### Data ###

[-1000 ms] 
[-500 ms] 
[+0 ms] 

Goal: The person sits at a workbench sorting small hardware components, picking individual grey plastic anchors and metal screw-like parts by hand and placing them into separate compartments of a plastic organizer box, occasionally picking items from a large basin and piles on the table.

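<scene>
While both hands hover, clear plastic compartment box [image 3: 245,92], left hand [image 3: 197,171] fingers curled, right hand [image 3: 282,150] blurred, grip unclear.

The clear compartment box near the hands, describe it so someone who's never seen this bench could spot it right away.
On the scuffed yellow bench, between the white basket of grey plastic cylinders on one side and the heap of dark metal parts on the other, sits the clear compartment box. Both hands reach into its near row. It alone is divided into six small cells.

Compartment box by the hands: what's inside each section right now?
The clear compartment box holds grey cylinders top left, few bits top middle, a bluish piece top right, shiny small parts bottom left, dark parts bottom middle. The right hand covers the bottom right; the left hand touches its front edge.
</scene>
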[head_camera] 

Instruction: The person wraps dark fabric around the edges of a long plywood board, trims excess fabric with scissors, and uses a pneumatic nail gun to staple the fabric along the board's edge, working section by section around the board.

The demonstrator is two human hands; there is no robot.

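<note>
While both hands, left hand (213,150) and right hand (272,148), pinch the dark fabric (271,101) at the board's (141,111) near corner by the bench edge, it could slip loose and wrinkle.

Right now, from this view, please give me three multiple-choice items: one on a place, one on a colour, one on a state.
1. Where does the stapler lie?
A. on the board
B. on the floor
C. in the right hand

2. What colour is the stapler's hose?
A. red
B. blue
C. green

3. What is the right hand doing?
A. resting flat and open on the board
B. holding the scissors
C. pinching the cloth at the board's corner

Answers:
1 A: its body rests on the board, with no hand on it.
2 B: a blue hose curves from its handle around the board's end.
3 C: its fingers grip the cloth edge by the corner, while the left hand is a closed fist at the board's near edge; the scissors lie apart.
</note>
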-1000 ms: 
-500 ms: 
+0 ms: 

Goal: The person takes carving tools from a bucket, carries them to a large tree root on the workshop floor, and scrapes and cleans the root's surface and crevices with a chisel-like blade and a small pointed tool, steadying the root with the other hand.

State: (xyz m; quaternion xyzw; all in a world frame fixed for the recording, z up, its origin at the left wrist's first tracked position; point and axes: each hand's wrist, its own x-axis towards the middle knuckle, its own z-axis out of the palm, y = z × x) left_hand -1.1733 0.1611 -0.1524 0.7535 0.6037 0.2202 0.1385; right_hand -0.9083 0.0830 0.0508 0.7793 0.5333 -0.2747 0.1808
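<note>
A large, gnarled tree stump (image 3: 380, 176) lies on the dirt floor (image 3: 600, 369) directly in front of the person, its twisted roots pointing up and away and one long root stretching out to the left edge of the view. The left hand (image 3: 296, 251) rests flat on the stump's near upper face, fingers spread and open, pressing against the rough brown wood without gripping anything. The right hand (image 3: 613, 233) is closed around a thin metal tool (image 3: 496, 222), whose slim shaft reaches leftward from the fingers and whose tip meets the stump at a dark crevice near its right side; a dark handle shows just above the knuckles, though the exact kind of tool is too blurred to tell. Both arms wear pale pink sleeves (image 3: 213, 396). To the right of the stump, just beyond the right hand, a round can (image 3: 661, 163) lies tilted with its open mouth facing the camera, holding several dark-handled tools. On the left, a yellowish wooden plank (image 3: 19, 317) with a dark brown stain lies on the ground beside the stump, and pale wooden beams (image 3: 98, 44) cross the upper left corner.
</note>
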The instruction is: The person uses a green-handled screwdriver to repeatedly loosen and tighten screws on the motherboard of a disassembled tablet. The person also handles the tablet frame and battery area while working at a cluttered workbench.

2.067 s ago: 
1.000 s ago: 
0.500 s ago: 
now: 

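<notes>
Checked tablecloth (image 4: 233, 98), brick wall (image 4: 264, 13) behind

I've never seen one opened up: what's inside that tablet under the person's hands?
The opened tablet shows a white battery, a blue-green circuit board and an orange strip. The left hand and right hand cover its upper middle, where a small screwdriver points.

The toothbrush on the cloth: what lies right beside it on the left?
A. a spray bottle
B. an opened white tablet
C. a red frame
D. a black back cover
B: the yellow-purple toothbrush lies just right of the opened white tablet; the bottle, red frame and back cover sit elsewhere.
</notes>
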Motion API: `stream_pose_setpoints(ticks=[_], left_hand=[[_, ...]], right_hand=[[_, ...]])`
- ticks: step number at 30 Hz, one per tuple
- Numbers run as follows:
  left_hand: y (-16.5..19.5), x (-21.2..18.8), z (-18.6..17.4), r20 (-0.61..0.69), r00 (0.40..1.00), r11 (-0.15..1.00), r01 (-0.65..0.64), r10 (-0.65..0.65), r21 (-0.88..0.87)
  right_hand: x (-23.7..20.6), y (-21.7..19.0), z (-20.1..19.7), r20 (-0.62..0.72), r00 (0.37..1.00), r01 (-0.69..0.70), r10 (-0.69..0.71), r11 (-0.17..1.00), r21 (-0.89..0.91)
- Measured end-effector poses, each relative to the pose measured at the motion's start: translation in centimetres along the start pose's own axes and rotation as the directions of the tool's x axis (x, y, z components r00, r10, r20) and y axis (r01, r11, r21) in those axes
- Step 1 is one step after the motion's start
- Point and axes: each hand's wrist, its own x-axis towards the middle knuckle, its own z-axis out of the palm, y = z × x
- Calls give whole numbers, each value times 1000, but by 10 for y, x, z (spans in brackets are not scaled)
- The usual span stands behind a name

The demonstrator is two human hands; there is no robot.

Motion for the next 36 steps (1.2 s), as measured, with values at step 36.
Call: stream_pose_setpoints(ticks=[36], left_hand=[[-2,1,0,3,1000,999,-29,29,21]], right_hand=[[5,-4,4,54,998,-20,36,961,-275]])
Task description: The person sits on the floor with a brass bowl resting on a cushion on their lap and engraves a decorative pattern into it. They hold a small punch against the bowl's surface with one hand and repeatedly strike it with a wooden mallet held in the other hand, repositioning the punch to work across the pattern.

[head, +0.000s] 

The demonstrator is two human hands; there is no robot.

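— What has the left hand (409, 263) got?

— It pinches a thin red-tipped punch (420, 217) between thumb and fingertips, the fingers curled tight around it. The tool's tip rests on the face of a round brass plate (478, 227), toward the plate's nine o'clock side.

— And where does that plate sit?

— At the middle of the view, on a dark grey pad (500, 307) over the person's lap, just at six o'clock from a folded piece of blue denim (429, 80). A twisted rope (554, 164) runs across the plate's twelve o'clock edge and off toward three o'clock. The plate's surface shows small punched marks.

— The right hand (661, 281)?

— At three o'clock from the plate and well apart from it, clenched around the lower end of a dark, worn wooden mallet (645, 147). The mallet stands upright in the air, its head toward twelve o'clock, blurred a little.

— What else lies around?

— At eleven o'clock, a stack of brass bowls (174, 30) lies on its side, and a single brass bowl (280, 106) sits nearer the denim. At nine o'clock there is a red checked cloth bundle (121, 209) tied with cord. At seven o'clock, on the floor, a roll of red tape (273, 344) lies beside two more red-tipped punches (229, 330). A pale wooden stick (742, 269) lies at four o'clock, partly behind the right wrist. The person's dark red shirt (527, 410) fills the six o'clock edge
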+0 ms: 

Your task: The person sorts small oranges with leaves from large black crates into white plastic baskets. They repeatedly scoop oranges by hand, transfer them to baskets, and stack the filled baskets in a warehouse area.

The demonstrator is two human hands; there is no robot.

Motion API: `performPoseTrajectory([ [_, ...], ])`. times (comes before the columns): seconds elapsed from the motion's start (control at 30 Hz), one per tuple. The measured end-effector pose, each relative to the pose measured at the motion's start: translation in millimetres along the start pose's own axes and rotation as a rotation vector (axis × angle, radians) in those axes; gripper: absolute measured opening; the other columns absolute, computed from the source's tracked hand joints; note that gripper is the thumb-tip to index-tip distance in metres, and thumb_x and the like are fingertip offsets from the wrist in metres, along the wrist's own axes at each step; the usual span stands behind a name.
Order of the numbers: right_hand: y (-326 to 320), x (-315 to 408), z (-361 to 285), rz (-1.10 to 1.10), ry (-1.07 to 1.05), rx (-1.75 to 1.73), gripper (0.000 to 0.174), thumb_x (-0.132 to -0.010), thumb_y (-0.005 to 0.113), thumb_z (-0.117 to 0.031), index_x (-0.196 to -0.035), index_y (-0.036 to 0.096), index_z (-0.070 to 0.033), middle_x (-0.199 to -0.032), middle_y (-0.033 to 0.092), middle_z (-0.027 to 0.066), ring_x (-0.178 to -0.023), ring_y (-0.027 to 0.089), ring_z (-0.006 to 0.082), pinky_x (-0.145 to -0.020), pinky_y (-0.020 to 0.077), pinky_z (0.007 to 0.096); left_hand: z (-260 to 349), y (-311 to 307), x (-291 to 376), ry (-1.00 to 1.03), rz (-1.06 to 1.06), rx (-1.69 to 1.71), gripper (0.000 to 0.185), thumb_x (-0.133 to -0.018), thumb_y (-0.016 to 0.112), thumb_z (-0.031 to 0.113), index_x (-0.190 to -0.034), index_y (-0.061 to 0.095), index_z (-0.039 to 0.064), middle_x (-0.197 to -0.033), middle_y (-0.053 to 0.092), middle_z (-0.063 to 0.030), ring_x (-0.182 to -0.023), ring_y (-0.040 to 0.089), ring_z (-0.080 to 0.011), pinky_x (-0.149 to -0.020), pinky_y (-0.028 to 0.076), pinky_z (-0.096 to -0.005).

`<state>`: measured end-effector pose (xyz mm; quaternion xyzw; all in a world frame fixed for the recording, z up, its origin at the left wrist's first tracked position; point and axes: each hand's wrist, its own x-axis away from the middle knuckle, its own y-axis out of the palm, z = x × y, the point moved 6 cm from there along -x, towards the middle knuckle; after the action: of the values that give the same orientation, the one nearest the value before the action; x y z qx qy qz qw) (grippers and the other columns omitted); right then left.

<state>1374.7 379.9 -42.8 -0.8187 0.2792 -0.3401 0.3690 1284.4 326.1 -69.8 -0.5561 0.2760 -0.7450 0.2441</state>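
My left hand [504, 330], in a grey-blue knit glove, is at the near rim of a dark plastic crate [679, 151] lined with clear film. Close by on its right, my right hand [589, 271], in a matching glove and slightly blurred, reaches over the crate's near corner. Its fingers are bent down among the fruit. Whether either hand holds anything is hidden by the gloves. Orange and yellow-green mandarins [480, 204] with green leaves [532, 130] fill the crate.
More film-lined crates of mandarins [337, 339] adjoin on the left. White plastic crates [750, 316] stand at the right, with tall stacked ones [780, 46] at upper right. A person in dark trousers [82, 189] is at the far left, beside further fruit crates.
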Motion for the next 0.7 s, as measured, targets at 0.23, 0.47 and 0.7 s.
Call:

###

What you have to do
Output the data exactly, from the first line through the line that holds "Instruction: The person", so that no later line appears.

Answer space
[-1000 ms] 
[-500 ms] 
[+0 ms] 

Goal: The person sits at a workbench sorting small hardware components, picking individual grey plastic anchors and metal screw-like parts by hand and placing them into separate compartments of a plastic organizer box, occasionally picking items from a large basin and piles on the table.

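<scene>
While both hands hover, clear plastic compartment box [image 3: 245,92], left hand [image 3: 197,171] fingers curled, right hand [image 3: 282,150] blurred, grip unclear.

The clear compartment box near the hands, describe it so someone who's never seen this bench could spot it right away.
On the scuffed yellow bench, between the white basket of grey plastic cylinders on one side and the heap of dark metal parts on the other, sits the clear compartment box. Both hands reach into its near row. It alone is divided into six small cells.

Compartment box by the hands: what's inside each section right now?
The clear compartment box holds grey cylinders top left, few bits top middle, a bluish piece top right, shiny small parts bottom left, dark parts bottom middle. The right hand covers the bottom right; the left hand touches its front edge.
</scene>
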[head_camera] 

Instruction: The person wraps dark fabric around the edges of a long plywood board, trims excess fabric with scissors, and uses a pneumatic nail gun to staple the fabric along the board's edge, working section by section around the board.

This finishes the exercise.